----- Source data -----
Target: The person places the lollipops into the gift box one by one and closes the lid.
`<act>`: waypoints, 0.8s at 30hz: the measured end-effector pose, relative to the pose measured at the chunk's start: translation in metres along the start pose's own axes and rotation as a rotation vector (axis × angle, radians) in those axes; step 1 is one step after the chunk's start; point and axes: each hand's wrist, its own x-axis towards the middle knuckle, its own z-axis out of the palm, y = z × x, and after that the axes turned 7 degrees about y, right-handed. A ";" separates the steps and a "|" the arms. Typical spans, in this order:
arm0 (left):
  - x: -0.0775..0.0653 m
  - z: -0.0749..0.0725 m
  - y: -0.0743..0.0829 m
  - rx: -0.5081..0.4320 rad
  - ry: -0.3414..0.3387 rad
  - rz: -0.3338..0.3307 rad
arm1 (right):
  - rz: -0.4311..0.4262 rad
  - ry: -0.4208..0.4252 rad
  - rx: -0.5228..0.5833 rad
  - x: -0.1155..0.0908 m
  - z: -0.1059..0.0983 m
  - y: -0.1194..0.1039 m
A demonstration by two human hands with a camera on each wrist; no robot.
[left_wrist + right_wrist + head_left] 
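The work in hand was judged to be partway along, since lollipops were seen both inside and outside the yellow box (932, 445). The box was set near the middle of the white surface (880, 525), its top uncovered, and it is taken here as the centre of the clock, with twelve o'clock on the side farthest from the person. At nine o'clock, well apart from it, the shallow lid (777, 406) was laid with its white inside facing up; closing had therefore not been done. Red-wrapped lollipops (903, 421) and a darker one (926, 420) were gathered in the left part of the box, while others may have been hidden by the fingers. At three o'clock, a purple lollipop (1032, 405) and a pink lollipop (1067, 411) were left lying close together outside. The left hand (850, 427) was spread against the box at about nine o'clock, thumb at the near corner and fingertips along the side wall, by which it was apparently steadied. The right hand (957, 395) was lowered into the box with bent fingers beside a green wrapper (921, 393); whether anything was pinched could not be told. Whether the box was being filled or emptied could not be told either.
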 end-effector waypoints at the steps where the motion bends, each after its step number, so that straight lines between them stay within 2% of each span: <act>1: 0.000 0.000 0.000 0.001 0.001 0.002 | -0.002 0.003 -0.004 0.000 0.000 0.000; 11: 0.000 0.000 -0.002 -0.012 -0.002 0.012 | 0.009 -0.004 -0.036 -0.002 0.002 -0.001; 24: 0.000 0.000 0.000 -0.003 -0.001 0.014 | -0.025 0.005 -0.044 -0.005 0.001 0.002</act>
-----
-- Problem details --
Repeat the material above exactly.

-- Answer area --
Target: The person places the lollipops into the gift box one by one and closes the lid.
`<act>`: waypoints, 0.8s at 30hz: the measured end-effector pose, relative to the pose measured at the chunk's start: translation in metres along the start pose's own axes and rotation as a rotation vector (axis × angle, radians) in those axes; step 1 is one step after the chunk's start; point and axes: each hand's wrist, its own x-axis towards the middle knuckle, its own z-axis out of the palm, y = z × x, and after that the axes turned 7 degrees about y, right-handed. A ";" separates the steps and a "|" the arms. Typical spans, in this order:
arm0 (left):
  - x: -0.0775..0.0653 m
  - z: -0.0749..0.0725 m
  - y: -0.0743..0.0829 m
  - rx: -0.5081..0.4320 rad
  - ry: -0.3414..0.3387 rad
  - rz: -0.3338..0.3307 rad
arm1 (right):
  - rz: -0.4311..0.4262 rad
  - ry: -0.4208..0.4252 rad
  - rx: -0.5228..0.5833 rad
  - x: -0.1155..0.0908 m
  - z: -0.1059..0.0983 m
  - y: -0.1194..0.1039 m
A demonstration by two human hands with a camera on each wrist; no robot.
[left_wrist + right_wrist + head_left] 
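The work in hand was judged to be partway along, since lollipops were seen both inside and outside the yellow box (932, 445). The box was set near the middle of the white surface (880, 525), its top uncovered, and it is taken here as the centre of the clock, with twelve o'clock on the side farthest from the person. At nine o'clock, well apart from it, the shallow lid (777, 406) was laid with its white inside facing up; closing had therefore not been done. Red-wrapped lollipops (903, 421) and a darker one (926, 420) were gathered in the left part of the box, while others may have been hidden by the fingers. At three o'clock, a purple lollipop (1032, 405) and a pink lollipop (1067, 411) were left lying close together outside. The left hand (850, 427) was spread against the box at about nine o'clock, thumb at the near corner and fingertips along the side wall, by which it was apparently steadied. The right hand (957, 395) was lowered into the box with bent fingers beside a green wrapper (921, 393); whether anything was pinched could not be told. Whether the box was being filled or emptied could not be told either.
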 end-effector waypoints at the steps where the motion bends, each after its step number, so that straight lines between them stay within 2% of each span: <act>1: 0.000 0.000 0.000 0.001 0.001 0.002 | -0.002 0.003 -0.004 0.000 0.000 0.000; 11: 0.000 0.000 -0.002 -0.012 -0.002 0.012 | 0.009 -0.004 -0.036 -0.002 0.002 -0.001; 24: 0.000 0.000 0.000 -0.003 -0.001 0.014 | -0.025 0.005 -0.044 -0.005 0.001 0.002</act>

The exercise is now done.